The rules do not define that
The text that SSD's answer refers to on p. 68 DMG says:
Demiplanes are extradimensional spaces that come into being by a variety of means and boast their own physical laws. Some are created by spells. Others exist naturally, as folds of reality pinched off from the rest of the multiverse. Theoretically, a plane shift spell can carry travelers to a demiplane, but the proper frequency required for the tuning fork would be extremely hard to acquire. The gate spell is more reliable, assuming the caster knows of the demiplane.

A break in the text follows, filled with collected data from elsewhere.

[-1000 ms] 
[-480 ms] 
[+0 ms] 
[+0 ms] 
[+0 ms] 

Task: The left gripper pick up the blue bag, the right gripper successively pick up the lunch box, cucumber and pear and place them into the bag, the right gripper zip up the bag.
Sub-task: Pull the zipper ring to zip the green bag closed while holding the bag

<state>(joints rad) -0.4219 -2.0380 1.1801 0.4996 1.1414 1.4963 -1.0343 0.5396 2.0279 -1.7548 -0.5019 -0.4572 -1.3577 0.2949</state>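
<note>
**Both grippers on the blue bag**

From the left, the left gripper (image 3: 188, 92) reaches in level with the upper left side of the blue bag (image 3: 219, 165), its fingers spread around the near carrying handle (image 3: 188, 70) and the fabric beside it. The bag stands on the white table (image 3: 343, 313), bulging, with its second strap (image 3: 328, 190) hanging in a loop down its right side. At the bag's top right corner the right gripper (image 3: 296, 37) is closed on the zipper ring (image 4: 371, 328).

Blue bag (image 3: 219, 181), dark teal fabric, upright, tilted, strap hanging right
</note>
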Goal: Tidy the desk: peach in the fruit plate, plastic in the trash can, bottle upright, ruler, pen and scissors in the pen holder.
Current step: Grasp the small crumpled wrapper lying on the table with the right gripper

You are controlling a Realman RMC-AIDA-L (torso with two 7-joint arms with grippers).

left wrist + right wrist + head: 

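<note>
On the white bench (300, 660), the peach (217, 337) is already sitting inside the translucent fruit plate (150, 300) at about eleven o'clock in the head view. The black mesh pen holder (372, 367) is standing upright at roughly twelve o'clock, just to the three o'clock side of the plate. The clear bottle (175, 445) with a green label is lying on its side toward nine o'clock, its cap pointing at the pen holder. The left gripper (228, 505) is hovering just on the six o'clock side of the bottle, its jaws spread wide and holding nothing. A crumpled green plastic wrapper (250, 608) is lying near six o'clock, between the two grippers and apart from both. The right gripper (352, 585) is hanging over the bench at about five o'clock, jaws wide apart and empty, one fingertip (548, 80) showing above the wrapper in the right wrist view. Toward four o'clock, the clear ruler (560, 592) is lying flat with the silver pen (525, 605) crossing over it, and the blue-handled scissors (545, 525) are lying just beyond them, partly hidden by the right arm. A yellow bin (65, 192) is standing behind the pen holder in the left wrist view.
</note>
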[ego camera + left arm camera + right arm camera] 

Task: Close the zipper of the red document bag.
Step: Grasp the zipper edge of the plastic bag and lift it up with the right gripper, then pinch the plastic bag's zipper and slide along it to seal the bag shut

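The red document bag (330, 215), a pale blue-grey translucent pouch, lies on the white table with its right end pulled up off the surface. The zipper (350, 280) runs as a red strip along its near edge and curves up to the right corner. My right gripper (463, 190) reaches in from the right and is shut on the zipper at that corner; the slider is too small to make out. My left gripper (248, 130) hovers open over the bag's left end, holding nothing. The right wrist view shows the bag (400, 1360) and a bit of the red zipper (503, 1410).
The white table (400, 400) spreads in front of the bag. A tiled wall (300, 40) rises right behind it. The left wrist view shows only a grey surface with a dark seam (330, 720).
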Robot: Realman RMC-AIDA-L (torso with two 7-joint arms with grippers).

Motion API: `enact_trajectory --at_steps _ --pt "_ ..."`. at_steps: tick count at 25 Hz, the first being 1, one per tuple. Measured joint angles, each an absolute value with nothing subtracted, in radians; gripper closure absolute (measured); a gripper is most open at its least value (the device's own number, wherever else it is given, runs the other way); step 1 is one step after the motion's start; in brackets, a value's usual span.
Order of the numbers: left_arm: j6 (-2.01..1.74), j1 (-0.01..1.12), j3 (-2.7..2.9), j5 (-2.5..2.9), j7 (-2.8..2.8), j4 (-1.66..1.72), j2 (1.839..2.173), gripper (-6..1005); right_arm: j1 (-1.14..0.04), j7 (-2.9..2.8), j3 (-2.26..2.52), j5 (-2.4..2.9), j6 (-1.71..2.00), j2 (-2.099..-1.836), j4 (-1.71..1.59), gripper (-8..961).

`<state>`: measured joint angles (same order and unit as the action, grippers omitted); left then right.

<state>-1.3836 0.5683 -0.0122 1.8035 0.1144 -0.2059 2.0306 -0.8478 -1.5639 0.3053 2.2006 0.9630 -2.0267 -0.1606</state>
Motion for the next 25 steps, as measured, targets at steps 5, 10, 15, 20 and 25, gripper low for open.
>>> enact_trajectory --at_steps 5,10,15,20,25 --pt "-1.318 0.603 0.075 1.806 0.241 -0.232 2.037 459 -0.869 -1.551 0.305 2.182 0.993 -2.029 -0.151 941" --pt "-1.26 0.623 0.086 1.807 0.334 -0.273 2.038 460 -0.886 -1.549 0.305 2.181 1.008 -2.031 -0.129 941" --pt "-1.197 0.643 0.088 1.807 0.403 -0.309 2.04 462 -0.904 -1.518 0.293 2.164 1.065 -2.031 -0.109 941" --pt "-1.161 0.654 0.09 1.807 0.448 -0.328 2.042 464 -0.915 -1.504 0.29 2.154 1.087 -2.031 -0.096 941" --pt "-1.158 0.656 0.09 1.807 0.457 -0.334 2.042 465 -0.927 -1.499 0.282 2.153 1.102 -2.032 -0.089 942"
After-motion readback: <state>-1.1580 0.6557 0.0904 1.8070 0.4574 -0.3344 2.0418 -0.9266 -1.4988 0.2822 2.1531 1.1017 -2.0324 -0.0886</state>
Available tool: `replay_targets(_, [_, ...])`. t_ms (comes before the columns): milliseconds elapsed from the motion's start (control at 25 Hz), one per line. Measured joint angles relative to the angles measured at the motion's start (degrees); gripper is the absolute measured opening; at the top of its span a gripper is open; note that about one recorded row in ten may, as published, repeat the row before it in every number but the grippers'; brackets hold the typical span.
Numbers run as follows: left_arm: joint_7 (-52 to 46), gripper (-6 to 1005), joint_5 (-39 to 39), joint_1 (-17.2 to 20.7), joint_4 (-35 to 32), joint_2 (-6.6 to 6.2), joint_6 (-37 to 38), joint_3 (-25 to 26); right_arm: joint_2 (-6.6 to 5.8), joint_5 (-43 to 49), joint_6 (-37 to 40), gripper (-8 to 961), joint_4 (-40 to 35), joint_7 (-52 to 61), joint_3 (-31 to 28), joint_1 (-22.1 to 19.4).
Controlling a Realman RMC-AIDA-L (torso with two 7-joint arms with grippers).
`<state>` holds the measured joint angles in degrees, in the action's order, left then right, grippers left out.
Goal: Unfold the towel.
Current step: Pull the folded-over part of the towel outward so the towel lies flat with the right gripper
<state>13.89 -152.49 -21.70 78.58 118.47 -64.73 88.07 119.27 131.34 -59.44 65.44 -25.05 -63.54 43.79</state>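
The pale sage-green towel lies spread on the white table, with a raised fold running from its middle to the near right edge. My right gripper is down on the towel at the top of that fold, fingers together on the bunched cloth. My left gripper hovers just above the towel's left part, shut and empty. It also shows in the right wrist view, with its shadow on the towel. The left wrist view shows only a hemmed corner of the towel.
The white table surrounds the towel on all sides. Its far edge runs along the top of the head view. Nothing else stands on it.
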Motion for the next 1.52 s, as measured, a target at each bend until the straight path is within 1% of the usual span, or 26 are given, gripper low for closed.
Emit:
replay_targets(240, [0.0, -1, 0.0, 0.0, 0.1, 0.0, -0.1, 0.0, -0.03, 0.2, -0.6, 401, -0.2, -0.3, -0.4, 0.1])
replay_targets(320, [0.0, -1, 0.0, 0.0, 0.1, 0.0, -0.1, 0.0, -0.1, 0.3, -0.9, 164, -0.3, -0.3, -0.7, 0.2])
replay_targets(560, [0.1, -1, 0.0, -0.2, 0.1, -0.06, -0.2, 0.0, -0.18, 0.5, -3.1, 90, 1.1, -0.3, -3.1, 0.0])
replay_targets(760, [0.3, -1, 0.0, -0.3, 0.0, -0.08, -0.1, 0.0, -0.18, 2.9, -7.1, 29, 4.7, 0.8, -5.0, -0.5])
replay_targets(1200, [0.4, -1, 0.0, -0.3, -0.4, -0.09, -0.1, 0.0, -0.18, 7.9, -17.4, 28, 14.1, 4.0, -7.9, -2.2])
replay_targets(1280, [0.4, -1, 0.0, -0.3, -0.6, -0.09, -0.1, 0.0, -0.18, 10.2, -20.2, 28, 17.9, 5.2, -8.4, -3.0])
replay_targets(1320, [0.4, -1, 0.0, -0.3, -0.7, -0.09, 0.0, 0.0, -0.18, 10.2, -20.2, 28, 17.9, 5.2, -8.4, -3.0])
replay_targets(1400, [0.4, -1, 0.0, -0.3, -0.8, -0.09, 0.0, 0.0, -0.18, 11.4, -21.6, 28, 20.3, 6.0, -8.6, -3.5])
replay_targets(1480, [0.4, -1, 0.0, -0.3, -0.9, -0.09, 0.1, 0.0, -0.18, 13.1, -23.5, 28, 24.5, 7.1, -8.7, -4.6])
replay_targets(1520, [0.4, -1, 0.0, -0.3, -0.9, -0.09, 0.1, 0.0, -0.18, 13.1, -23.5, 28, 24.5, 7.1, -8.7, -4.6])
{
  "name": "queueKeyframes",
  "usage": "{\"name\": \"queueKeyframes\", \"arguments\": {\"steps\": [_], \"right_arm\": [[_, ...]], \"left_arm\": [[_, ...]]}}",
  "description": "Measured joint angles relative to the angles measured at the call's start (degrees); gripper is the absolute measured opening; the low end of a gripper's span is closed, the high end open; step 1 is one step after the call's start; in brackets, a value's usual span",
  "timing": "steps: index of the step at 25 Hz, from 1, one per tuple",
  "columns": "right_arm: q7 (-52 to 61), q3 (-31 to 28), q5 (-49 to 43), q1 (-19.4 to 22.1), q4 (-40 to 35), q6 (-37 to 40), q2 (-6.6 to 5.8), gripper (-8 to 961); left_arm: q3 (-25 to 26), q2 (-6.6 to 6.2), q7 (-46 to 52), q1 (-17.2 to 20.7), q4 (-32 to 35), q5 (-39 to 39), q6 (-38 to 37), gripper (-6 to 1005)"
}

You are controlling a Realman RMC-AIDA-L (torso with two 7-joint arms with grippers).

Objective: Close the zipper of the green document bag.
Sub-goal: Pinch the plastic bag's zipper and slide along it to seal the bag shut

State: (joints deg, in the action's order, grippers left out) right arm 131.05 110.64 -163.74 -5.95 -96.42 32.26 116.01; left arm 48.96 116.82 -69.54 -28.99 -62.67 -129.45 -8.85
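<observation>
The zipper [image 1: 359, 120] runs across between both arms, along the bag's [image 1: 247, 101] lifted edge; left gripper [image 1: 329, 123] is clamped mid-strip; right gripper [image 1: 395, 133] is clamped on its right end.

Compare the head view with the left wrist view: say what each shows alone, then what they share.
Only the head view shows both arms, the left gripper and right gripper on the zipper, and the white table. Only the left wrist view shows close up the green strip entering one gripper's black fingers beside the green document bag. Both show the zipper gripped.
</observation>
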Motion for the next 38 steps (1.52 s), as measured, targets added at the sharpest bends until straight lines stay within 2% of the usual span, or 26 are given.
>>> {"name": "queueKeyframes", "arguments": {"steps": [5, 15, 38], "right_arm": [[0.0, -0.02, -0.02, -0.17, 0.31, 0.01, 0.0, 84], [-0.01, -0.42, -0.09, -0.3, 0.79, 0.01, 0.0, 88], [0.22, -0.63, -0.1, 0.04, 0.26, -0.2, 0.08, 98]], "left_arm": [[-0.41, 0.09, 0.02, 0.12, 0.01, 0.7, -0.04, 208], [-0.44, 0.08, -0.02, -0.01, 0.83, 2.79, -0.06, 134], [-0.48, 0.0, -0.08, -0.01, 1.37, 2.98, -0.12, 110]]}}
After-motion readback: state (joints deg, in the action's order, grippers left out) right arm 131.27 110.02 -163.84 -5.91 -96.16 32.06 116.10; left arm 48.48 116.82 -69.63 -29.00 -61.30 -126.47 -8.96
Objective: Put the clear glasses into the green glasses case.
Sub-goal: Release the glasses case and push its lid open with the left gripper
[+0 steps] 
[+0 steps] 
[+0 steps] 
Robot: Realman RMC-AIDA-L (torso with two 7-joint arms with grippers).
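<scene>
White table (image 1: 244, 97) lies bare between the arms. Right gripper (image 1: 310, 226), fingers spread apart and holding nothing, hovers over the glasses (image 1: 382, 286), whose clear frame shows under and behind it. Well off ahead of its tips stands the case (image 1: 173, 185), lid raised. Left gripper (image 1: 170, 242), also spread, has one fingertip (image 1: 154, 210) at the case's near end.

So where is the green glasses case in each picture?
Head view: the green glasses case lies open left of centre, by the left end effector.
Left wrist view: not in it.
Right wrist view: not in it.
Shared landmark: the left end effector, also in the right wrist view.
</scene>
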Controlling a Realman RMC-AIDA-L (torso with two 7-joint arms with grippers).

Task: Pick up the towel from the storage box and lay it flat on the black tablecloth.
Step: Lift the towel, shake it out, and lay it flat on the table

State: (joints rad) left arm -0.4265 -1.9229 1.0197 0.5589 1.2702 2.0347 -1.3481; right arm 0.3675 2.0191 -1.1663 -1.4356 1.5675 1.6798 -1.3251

A demiplane can be as small as a single chamber or large enough to contain an entire realm. For example, a Mordenkainen 's magnificent mansion spell creates a demiplane consisting of a foyer with multiple adjoining rooms, while the land of Barovia (in the Ravenloft setting) exists entirely within a demiplane under the sway of its vampire lord, Strahd von Zarovich.
The the lower end of the size dimension range given for a Demiplane is as small as a single chamber, and that would be a lot larger than the extradimensional space needed to contain a tiny creature, or created by magic items like a bag of holding or a quiver of elhonna.
Also, you can use plane shift or a gate to travel to a known Demiplane. This would not work if the demiplane was tiny, too small to actually contain a small or medium-size spellcaster.
Not every extradimensional space counts as a demiplane, only those large enough. Mordenkainen's magnificient mansion, that is cited in the example, is large enough to be considered a Demiplane.
The pocket dimension of a familiar however has no defined size. It could be tiny too, or it could be a larger space allowing the familiars spirit to roam around. Depending on how large it was, it would just be an extradimensional space, or could count as a demiplane.
There is no danger of opening any planar rifts with it. The magic items that can cause such effects, such as a bag of holding or a portable hole spell this out explicitly. Find familiar has no such language. As spells only do what they say they do, there is no risk.